The Dell S2721HGF and the Samsung Odyssey G3 LF27G35T are both decent monitors. They share similar characteristics with VA panels, a 1080p resolution, and 144Hz refresh rate, but the Dell is curved while the Samsung is flat. The Dell is a bit better for gaming mainly because of its quick response times, especially at its max refresh rate, so motion looks better. The Dell is also a bit better for use in bright rooms because it has better reflection handling and higher peak brightness. However, the Samsung has a more ergonomic stand as you can swivel it or rotate it into portrait mode.
The Dell S2721HGF and the ASUS VG279Q have very similar gaming performance as they're both 1080p monitors with a 144Hz refresh rate, excellent response time, and low input lag. The main difference is that the Dell has a VA panel and is better suited for dark rooms, while the ASUS has an IPS panel with wider viewing angles. The ASUS is also a better choice for well-lit environments because it gets brighter, and it offers more ergonomic adjustments, including a wide swivel range and rotation to portrait mode. Also, if you want to use it for 60fps console gaming, the ASUS has a better response time at 60Hz.

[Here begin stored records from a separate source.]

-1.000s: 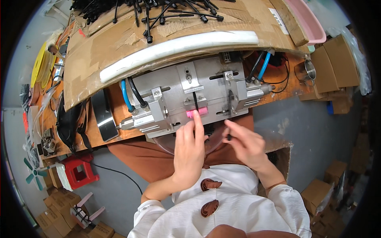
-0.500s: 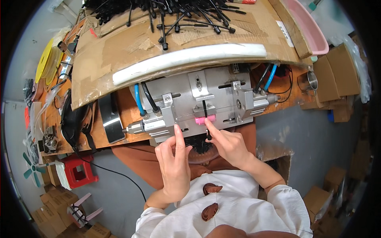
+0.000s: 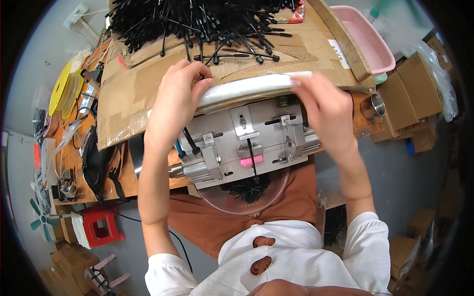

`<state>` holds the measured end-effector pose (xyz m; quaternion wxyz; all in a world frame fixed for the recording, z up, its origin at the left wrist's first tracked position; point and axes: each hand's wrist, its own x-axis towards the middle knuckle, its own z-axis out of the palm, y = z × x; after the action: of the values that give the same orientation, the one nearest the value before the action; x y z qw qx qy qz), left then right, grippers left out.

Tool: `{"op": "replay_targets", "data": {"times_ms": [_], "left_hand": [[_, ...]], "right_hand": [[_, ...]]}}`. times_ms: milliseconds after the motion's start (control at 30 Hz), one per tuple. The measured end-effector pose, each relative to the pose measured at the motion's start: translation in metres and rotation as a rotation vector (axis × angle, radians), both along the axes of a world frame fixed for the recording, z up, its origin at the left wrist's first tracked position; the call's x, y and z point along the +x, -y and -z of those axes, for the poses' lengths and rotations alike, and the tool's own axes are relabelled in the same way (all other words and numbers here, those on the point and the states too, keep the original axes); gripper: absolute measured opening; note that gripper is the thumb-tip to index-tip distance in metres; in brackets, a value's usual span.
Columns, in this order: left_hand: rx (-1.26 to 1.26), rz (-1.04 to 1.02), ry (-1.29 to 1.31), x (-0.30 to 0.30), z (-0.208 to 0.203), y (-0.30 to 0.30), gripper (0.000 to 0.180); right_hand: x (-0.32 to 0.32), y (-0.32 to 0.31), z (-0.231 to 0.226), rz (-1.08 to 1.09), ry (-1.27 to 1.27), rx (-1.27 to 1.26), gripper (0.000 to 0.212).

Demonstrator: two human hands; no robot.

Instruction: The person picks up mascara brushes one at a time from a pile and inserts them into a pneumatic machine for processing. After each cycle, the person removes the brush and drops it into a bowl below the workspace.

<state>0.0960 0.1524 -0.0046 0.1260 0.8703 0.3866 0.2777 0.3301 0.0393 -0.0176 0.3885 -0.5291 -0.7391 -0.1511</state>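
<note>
My left hand is over the cardboard at the left end of the white foam strip. Its fingers curl toward the thumb, with a small dark thing showing at their tips that I cannot make out. Over the strip's right end is my right hand, its fingertips smeared by motion. Between my forearms sits a metal fixture. A thin black rod lies lengthwise in its middle, crossing a pink piece. Beyond my hands, a heap of black rods with thicker ends covers the cardboard sheet.
A clear round bowl with black bits is on my lap below the fixture. A pink basket and a metal cup stand at the right. A black bag, a yellow spool and a red stool are at the left.
Both hands have left the fixture and moved up and apart to the white strip and cardboard. The black rod stays in the fixture. The view has shifted slightly, showing more of the heap.
</note>
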Motion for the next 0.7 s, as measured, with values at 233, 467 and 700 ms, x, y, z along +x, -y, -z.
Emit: {"op": "replay_targets", "data": {"times_ms": [233,467,700], "left_hand": [[-0.146,0.027,0.076,-0.005,-0.016,0.018,0.013],[0.203,-0.201,0.184,-0.010,0.044,0.119,0.029],[-0.022,-0.087,0.038,0.025,0.109,0.192,0.079]], "right_hand": [[0.024,-0.087,-0.003,0.061,0.221,-0.215,0.010],[0.037,-0.059,-0.021,0.043,-0.115,-0.148,0.017],[0.034,-0.003,-0.022,-0.295,-0.936,-0.351,0.023]]}}
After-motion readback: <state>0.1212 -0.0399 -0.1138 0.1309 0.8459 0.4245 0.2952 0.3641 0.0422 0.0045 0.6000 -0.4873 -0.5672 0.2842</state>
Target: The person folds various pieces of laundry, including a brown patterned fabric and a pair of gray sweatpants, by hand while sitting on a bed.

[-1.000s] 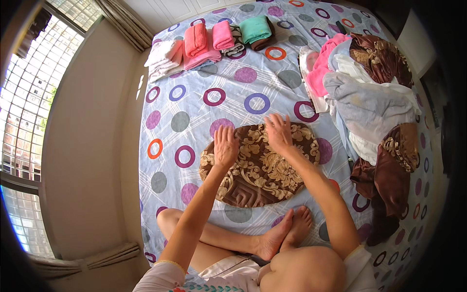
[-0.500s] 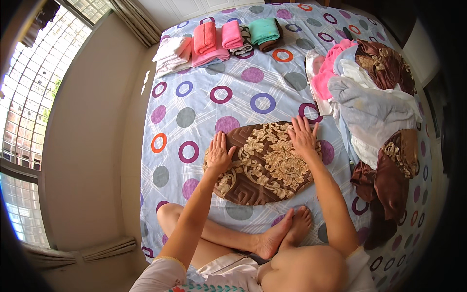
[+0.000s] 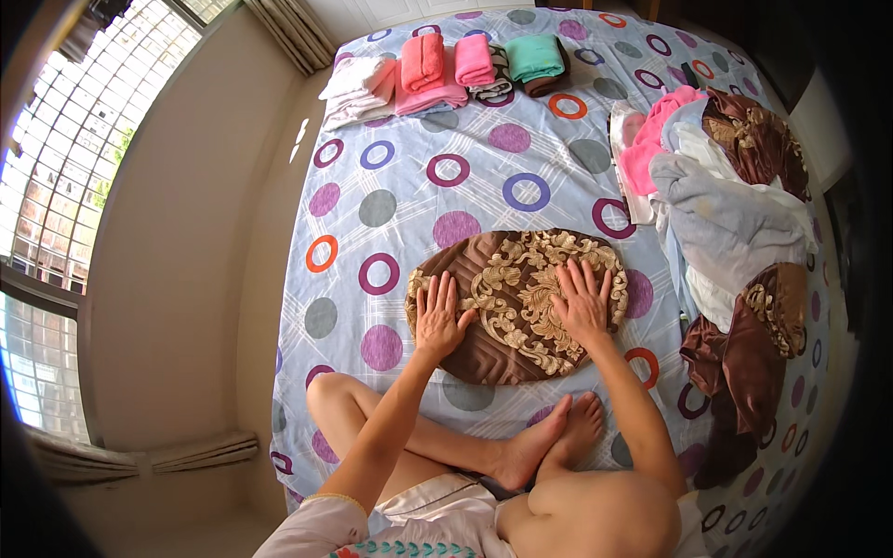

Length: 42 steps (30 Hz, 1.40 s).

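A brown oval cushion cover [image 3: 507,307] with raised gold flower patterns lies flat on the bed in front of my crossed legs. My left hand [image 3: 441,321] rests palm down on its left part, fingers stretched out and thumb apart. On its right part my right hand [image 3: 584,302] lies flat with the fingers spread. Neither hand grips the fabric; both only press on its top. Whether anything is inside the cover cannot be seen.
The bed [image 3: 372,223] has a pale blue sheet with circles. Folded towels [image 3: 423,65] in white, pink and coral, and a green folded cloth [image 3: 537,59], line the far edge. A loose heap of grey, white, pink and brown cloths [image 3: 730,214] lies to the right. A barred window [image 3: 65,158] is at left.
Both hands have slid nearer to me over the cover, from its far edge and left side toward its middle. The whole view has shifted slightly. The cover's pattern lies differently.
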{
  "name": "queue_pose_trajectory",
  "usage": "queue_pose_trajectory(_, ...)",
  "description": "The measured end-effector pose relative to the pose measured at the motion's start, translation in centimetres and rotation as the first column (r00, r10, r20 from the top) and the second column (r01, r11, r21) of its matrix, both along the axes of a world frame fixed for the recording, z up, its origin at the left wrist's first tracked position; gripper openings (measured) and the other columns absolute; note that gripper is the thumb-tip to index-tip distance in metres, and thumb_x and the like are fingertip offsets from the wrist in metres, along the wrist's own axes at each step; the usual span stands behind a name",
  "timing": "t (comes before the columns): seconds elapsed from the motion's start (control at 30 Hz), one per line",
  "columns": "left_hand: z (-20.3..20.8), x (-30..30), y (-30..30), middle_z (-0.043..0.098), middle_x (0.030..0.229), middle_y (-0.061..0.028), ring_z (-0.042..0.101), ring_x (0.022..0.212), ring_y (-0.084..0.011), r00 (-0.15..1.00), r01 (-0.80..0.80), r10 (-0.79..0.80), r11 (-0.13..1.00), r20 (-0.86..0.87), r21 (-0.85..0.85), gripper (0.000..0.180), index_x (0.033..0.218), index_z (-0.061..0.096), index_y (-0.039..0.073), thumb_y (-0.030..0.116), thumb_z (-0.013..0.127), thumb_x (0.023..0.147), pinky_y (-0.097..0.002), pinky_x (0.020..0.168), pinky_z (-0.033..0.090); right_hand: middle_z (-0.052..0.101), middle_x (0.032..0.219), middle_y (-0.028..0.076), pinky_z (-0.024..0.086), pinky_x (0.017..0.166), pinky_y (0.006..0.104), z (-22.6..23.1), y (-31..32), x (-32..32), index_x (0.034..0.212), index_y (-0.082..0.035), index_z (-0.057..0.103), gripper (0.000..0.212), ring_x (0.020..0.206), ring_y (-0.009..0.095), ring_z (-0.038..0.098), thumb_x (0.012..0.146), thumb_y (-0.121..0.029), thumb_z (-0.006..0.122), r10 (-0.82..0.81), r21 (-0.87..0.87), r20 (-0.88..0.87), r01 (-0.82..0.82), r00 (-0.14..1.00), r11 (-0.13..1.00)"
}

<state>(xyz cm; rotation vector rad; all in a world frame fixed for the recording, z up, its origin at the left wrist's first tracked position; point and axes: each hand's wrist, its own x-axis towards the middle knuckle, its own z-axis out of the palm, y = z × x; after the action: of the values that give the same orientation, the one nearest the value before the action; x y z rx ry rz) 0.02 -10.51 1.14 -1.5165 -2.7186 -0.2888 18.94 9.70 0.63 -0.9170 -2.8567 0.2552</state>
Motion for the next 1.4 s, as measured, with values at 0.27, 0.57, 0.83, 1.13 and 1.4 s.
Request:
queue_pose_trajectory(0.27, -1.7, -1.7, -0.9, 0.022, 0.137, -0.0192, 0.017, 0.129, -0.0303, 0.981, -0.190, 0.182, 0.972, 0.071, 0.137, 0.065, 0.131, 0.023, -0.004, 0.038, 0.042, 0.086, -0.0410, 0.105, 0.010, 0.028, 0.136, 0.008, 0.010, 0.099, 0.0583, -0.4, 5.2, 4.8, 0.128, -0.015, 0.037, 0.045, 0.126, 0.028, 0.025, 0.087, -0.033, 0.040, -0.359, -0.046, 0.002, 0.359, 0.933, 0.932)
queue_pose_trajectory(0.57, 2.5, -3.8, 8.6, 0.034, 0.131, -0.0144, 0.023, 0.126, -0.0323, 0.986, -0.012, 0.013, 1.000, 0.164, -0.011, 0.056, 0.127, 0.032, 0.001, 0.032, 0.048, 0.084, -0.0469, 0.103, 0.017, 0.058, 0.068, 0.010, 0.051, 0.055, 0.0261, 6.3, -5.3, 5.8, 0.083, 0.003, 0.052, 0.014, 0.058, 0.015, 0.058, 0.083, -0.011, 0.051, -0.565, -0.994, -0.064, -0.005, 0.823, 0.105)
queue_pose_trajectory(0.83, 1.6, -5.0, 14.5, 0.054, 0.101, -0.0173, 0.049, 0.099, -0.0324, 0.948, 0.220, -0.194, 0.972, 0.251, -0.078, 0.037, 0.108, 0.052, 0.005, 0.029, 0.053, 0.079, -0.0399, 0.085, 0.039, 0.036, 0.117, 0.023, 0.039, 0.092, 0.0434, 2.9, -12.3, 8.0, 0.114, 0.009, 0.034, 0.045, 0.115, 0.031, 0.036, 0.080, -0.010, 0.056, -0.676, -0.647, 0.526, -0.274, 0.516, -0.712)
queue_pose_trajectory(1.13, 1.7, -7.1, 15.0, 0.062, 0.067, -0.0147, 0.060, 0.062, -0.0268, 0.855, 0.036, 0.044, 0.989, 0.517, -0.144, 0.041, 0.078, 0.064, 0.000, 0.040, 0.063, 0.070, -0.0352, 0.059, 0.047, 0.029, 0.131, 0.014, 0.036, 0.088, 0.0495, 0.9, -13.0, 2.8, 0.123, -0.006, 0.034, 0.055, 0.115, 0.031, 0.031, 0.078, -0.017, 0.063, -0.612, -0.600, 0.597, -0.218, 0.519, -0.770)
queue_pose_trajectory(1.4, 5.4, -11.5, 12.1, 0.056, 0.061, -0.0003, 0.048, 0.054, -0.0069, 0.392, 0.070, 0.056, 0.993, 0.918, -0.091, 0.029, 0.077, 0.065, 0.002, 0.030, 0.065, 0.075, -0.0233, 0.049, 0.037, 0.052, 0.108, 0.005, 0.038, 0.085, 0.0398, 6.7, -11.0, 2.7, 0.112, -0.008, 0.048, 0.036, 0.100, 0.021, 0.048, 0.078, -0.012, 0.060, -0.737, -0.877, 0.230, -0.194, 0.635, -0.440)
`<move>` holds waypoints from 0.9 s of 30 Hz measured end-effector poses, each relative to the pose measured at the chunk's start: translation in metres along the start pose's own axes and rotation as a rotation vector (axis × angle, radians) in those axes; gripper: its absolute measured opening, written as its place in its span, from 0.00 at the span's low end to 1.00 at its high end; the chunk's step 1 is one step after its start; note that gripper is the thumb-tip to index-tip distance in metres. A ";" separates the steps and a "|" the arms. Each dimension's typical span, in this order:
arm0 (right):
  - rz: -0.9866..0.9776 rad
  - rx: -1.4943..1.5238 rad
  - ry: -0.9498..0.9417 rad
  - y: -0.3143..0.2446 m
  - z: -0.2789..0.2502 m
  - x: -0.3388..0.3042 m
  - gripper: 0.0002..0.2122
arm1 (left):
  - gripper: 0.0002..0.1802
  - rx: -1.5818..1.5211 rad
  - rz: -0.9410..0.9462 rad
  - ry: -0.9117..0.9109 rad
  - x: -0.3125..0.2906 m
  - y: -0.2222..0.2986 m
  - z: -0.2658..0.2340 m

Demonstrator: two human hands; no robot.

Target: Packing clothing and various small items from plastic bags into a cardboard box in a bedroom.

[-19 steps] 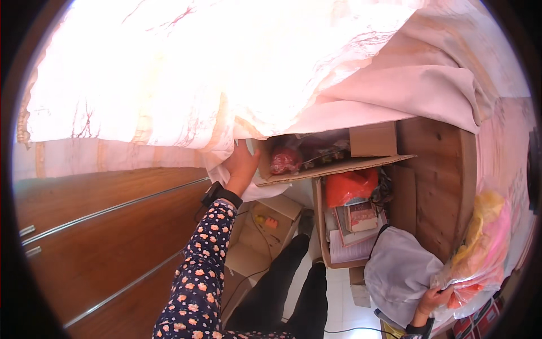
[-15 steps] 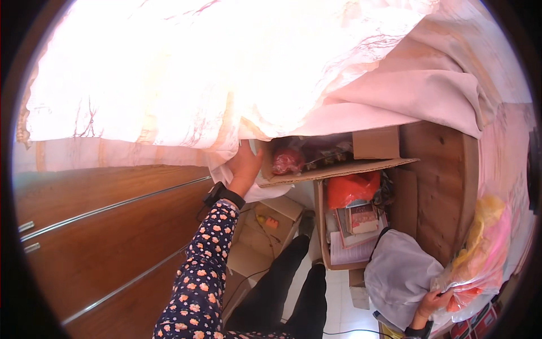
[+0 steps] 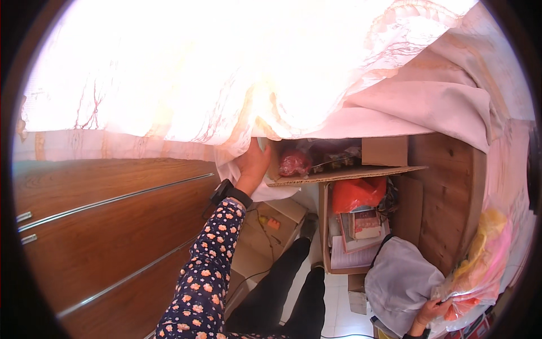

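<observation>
Plastic bag: clear, with yellow and pink showing point(image 3: 479, 263), at one to two o'clock from the right hand point(image 3: 433, 312).
Right hand: fingers closed on the bag's lower-left edge.
Pale cloth: the draped sheet point(image 3: 418, 107) spreads across twelve o'clock, its hem over the left hand point(image 3: 254, 164).
Left hand: fingertips partly hidden; cannot tell whether they grip.
Upper carton: its opening point(image 3: 385, 151) lies at three o'clock from the left hand, a red bundle point(image 3: 294, 164) inside.
Grey fabric: bunched point(image 3: 403, 282) at ten to eleven o'clock from the right hand.
Lower carton: books point(image 3: 364, 225) and a red bag point(image 3: 359, 193) inside, at four o'clock from the left hand.
</observation>
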State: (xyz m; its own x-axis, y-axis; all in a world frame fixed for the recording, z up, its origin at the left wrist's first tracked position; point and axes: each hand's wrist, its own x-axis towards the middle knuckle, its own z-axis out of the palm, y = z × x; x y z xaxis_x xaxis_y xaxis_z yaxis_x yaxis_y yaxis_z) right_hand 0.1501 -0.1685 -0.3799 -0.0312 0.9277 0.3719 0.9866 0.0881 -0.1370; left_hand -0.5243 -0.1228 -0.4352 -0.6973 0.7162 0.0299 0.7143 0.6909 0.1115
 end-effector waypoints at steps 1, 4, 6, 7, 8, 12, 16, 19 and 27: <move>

The HP X24ih and the Dell S2721DGF are two great gaming monitors with different panel types. The HP has an IPS panel with wider viewing angles, and it also has a much quicker response time that results in smoother motion. However, the VA panel on the Dell provides a better contrast ratio, making it a better choice for dark room gaming. Other than that, they each have FreeSync support and low input lag for gaming.
The Dell S2721HGF and the MSI Optix G27C5 are both 27 inch VA panel gaming monitors with a 1080p resolution. The MSI has a slightly higher 165Hz refresh rate compared to the Dell's 144Hz; however, the Dell has a much better response time, especially in dark scenes. The Dell has better viewing angles, one of the best among VA panel monitors, and it gets brighter to combat glare. If you care about color accuracy or want to use it for content creation, the Dell has better accuracy out of the box, but the MSI has a better SDR color gamut.
The Dell S2721HGF and the Acer Nitro VG271 Pbmiipx are both 1080p 144Hz monitors and very similar in terms of gaming performance. The main difference is the panel type. The Dell has a VA panel that makes it a better choice for dark rooms, while the Acer has an IPS panel with wider viewing angles. The Acer is better for bright rooms due to its higher peak brightness, and it supports HDR. Also, it has a faster total response time at 60Hz with less overshoot, making it a better choice for 60fps console gaming.
The Dell S2721HGF is better overall than the Lenovo ThinkVision M14, mainly because they're for different uses. The Dell is a curved screen monitor designed with gamers in mind as it has a higher 144Hz refresh rate, VRR support, and much quicker response times. It's also a better choice for use in dark rooms because it has a much higher native contrast ratio. For well-lit rooms, the Dell gets brighter and has better reflection handling. On the other hand, the Lenovo is a portable monitor meant for on-the-go use. It has a smaller screen, resulting in a higher pixel density and better text clarity.